# Ontario Walleye



## xiphias gladius (Apr 6, 2008)

I'm heading up to Bob's Lake in Ontario for the week. They have great walleye, Lake trout and pike fishing. I'm from the east coast Massachusetts so I know nothing about walleye fishing. I am going to be without a fish finder but with a kayak and a 18 foot edgewater skiff. How should I find the walleyes without a fish finder in late summer? What equipment do I need to buy before I go? Any tips for lake trout? Anything very appreciated. Thanks.


----------



## jmillercustoms (Dec 11, 2007)

......dynamite and a lighter :rollin:


----------



## goosehunternd (Mar 10, 2006)

You shouldnt have a problem locating walleyes and pike, I would find the most obvious and "classic" walleye spot being_ POINTS_ or any transition from shallow to deeper water.
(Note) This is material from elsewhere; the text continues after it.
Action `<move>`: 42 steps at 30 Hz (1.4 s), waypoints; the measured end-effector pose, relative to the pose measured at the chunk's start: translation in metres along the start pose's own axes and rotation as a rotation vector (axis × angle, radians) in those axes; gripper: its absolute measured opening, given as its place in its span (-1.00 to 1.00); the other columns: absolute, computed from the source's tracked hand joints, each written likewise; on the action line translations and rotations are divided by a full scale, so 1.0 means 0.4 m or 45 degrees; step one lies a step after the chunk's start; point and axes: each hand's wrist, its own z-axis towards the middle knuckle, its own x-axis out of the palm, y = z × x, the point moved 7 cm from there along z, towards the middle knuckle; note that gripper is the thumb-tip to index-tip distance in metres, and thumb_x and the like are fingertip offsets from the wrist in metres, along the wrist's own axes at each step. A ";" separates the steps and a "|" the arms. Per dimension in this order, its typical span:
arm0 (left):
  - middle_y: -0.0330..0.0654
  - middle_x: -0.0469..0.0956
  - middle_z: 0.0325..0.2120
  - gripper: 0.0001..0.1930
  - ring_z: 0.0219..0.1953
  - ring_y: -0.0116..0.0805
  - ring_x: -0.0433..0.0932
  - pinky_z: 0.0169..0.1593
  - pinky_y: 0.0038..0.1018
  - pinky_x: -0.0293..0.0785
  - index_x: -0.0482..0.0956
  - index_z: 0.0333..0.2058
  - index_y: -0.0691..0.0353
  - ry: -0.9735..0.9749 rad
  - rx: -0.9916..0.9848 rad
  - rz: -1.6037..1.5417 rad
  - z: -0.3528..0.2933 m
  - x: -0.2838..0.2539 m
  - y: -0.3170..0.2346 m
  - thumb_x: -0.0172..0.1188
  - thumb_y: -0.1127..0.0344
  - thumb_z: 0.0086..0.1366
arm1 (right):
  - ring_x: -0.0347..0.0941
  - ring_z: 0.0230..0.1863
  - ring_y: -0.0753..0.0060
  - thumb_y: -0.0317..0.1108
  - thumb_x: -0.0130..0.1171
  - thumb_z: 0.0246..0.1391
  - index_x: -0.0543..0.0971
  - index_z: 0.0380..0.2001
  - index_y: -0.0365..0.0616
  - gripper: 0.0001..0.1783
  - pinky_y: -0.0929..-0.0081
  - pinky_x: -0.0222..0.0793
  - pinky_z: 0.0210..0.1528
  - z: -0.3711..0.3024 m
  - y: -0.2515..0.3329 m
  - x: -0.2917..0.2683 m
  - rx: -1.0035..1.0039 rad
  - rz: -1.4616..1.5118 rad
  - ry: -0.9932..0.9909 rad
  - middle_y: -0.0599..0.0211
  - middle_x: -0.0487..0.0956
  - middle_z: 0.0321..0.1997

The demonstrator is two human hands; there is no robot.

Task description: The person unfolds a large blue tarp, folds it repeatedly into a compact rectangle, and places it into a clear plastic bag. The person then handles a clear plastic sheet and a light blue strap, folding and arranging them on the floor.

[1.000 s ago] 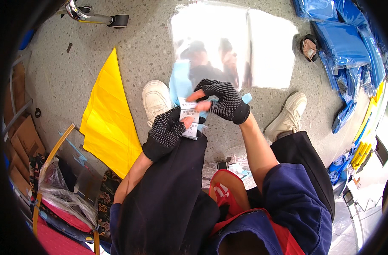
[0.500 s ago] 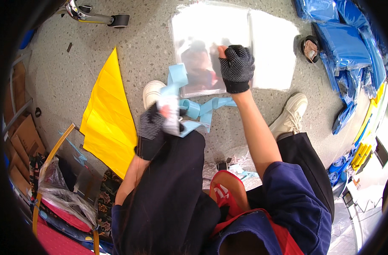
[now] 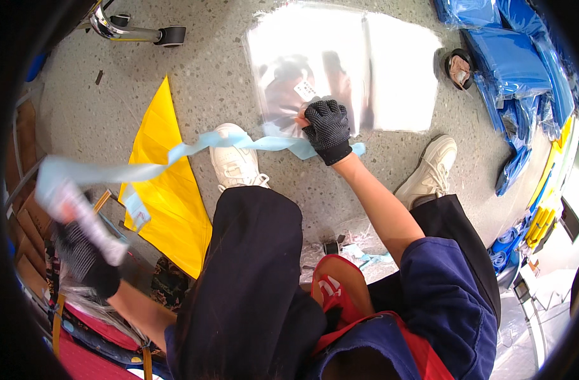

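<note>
My left hand (image 3: 87, 253), in a black dotted glove with bare fingertips, is at the far left, blurred by motion. It is closed round a white label roll (image 3: 90, 221). A long pale blue backing strip (image 3: 194, 147) trails from it across to the right, past my shoe. My right hand (image 3: 327, 128), gloved alike, has its fingers curled at the lower edge of a stack of clear plastic bags (image 3: 283, 95). What its fingers hold, if anything, is hidden. A small white printed label (image 3: 305, 90) shows on the bags just beyond its fingertips.
A yellow sheet (image 3: 166, 196) lies left of my white shoe (image 3: 232, 158). Blue plastic-wrapped packs (image 3: 511, 63) and a tape roll (image 3: 459, 68) are at the right. A chair caster (image 3: 171, 36) stands far left. Cardboard (image 3: 33, 234) and bagged fabric are at the left.
My left hand has swung far left with the label roll, drawing the blue strip out long. My right hand has come nearer and slightly left. A white label now shows on the bags.
</note>
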 end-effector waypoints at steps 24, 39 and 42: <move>-0.01 0.39 0.06 -0.53 0.04 -0.21 0.45 0.09 -0.36 0.38 0.27 0.12 0.36 -0.335 0.879 -1.100 0.719 0.194 0.048 -0.07 0.14 0.38 | 0.55 -0.33 0.23 -0.18 0.19 0.06 0.60 -0.32 -0.25 -0.69 0.44 0.41 -0.21 -0.070 -0.053 -0.066 0.714 0.679 -0.012 0.15 0.61 -0.41; 0.04 0.56 -0.22 -0.57 -0.27 -0.19 0.60 -0.20 -0.38 0.54 0.37 -0.02 0.40 -0.463 0.706 -0.855 0.640 0.247 0.074 0.04 0.13 0.33 | 0.47 -0.17 0.45 -0.44 0.23 0.01 0.40 -0.02 -0.17 -0.57 0.47 0.36 -0.05 -0.022 0.076 -0.180 0.622 0.814 -0.089 0.26 0.55 -0.22; 0.00 0.54 -0.17 -0.57 -0.18 -0.21 0.57 -0.15 -0.38 0.53 0.36 0.03 0.40 -0.280 0.889 -0.927 0.600 0.269 0.044 0.04 0.17 0.33 | 0.50 -0.25 0.56 -0.48 0.17 0.06 0.55 -0.21 -0.22 -0.81 0.59 0.40 -0.17 -0.007 0.084 -0.097 0.837 1.184 0.151 0.33 0.58 -0.33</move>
Im not familiar with Bobs lake but if it has islands or emerged rock piles those are all text book places to start. Good Luck


----------



## xiphias gladius (Apr 6, 2008)

I know the rough spots to fish, but I dont have a fish finder and I wont be able to find suspended fish. I read that in late summer, all the fish are basiclly suspended on the thermacline. How would I find the depth to troll at ? Should I just try the bottom?


----------



## Wood Duck (Mar 22, 2002)

I mostly use electronics to find structure, not fish. Fish the bottom and you will be where 90% of the walleyes will be, dont worry about the thermocline. Might be a good idea to hire a guide for a day if money is not an issue, or pick me up in northern Wisconsin on your way up and I'll find you walleyes if there are any to be found! Good luck!


----------



## xiphias gladius (Apr 6, 2008)

Thanks. That narrows down my search by alot. What kind of rigs would be good for a beginner walleye fisherman to fish the bottom with. Hopefully something that you pretty much cant screw up.


----------



## djleye (Nov 14, 2002)

Bottom bouncers rigged with a spinner in hammered gold or hammered silver tipped with a crawler or leech. Cannot be beat!!


----------